Molly was perched on the sofa when I got home, facing the TV square-on, watching a recently popular movie about elves, or maybe they were angels. The screen was full of fuzzy blue light. She switched it off when I came in. I asked her if anything had happened while I was gone.

"Not much. You got a phone call."

"Oh? Who was it?"

"Jason's sister. What's her name. Diane. The one in Arizona."

"Did she say what she wanted?"

"Just to talk. So we talked a little."

"Uh-huh. What did you talk about?"

Molly half turned, showing me her profile against the dim light from the bedroom. "You."

"Anything in particular?"

"Yeah. I told her to stop calling you because you have a new girlfriend. I told her I'd be handling your calls from now on."

I stared.

Molly bared her teeth in what I registered was meant to be a smile. "Come on, Tyler, learn to take a joke. I told her you were out. Is that all right?"

"You told her I was out?"

"Yes, I told her you were out. I didn't say where. Because you didn't actually tell me."

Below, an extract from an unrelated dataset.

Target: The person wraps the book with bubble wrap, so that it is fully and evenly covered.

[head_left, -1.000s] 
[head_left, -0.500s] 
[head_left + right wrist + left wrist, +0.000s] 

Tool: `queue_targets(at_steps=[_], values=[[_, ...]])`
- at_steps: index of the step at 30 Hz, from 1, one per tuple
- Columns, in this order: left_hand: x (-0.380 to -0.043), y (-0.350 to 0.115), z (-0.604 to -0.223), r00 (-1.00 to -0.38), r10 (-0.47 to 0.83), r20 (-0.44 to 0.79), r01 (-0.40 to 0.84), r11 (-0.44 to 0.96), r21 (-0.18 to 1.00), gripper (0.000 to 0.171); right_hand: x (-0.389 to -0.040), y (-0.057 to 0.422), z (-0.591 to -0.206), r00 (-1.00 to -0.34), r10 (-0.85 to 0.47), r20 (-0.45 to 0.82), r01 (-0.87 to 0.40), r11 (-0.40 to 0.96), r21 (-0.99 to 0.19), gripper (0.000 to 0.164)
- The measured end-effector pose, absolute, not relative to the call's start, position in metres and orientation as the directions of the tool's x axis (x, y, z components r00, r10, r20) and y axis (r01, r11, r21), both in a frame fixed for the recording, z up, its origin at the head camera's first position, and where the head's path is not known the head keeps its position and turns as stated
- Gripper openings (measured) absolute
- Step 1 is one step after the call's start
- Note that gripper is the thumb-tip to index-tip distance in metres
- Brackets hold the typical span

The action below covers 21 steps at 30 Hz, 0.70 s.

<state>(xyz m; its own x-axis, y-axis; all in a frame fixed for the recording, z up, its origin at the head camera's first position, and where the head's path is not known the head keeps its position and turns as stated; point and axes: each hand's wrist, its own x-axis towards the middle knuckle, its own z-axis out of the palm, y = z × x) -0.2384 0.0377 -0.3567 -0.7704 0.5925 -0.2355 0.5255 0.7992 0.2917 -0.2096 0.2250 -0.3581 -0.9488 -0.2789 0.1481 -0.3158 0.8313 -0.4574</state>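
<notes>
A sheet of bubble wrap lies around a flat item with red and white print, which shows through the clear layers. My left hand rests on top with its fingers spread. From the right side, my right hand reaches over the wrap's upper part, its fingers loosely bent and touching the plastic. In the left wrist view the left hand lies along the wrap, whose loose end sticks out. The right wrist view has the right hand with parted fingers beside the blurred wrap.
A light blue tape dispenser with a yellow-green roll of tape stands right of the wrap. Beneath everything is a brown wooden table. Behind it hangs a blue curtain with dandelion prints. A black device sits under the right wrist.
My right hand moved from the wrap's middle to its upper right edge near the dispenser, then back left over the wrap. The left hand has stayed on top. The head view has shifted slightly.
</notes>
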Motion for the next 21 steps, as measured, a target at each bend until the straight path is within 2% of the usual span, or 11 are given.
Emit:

"Did she say whether it was urgent?"

"Didn't sound urgent. Call her back if you want. Go ahead—I don't care."

But this, too, was a test. "It can wait," I said.

"Good." Her cheeks dimpled. "Because I have other plans."

SACRIFICIAL RITES

Jason, obsessed with E. D. Lawton's pending arrival, had neglected to mention that another guest was also expected at Perihelion: Preston Lomax, the current vice president of the United States and front-runner in the upcoming election.

Security was tight at the gates and there was a helicopter on the pad atop the hub of the Perihelion building. I recognized all these Code Red protocols from a series of visits by President Garland over the last month. The guard at the main entrance, the one who called me "Doc" and whose cholesterol levels I monitored once a month, tipped me off that it was Lomax this time.